Suppose $Y \sim Negative \,Binomial \, (\mu, \theta) $
$X|Y \sim Binomial \, (Y, p) $ (with $\mu, \theta, p$ constant).
What is the distribution of $X$ ? I think $X$ must be Negative Binomial ($\mu_X, \theta_X$) with $\mu_X = \mu.p$ and $\theta_X = \theta$ but can't prove it fully.
My proof is as follow:
$P(Y = y) = \frac{\Gamma(\theta+y)}{\Gamma(\theta).y!} . \frac{\mu^y . \theta^\theta}{(\mu + \theta)^{\mu + \theta}}$ (1)

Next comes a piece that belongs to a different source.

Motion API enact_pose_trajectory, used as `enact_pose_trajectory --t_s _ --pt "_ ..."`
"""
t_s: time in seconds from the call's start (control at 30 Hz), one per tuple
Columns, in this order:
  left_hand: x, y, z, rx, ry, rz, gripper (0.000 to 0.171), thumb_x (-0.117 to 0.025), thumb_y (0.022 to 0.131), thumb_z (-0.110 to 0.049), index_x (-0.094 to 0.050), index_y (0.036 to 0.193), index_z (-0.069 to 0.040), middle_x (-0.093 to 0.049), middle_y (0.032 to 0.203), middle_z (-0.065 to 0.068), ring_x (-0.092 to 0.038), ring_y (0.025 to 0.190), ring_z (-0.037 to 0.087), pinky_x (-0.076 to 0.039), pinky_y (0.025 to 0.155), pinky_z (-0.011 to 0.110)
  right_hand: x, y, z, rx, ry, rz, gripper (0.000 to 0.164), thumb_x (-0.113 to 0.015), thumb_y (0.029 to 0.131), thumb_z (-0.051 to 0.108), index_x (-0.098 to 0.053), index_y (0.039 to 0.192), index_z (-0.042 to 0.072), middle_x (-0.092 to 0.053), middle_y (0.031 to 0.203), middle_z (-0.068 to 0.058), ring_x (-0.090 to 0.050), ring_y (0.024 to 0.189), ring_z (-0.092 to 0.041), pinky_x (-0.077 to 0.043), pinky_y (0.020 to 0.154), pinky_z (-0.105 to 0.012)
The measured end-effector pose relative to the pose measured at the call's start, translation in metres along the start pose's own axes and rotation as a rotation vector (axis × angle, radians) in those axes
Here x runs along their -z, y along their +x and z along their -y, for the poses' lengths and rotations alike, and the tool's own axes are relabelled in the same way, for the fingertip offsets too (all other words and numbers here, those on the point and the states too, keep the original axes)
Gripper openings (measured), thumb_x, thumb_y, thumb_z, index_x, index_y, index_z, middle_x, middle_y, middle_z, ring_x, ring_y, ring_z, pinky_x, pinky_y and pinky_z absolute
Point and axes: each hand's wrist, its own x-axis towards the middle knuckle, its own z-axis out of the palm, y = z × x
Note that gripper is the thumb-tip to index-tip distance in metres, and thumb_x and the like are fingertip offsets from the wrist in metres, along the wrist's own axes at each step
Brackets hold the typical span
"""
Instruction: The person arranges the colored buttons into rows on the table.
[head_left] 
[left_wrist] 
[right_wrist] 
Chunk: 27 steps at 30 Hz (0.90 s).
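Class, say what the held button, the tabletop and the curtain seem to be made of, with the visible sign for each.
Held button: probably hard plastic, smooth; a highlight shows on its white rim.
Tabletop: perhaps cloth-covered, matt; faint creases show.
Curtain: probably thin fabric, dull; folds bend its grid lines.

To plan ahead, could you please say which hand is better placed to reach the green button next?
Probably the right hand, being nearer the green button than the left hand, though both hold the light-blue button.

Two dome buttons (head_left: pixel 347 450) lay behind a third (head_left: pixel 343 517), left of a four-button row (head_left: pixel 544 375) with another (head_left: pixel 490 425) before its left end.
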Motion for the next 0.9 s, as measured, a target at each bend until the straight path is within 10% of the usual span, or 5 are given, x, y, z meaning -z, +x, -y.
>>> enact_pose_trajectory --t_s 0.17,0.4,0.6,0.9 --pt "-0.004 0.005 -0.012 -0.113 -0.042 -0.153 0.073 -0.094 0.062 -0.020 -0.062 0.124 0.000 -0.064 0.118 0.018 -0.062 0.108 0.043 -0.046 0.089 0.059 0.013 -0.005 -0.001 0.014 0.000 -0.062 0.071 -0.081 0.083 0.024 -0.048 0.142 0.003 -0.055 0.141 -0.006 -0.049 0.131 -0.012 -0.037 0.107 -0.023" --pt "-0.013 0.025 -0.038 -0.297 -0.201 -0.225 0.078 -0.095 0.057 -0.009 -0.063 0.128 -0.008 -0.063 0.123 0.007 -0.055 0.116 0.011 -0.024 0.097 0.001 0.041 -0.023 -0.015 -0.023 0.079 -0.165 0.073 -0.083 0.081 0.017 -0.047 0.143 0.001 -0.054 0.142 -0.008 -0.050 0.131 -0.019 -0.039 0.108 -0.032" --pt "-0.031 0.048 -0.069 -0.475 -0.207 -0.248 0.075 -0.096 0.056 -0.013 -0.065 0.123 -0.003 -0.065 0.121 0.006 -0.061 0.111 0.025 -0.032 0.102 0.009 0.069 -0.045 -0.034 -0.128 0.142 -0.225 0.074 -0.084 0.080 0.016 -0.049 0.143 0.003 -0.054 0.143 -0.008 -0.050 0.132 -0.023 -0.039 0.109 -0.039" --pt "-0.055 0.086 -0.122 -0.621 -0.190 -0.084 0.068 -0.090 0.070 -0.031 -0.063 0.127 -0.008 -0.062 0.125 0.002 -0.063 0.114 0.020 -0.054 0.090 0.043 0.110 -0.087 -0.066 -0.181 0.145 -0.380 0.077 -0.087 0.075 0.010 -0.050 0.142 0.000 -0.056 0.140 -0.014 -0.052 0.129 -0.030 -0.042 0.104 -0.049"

$P(X = x | Y = y) = \binom{y}{x} . p^x . (1-p)^{y-x}$
$P(X = x, Y = y) = P(X = x | Y=y). P(Y=y)$
Sum over $y = x \to \infty$ we have the marginal distribution of $X$:
$P(X) = \frac{\theta^\theta . p^x . \mu ^ x}{\Gamma(\theta) \, x! \, (\mu + \theta)^{\theta}} \sum \limits_{y = x}^{\infty} \frac{\Gamma(\theta + y) \, \mu^{y-x} \, (1-p)^{y-x}}{(\mu + \theta)^y \, (y-x)!}$
From now, I'm stuck and don't know how to manipulate the $\sum$ part to arrive at the answer.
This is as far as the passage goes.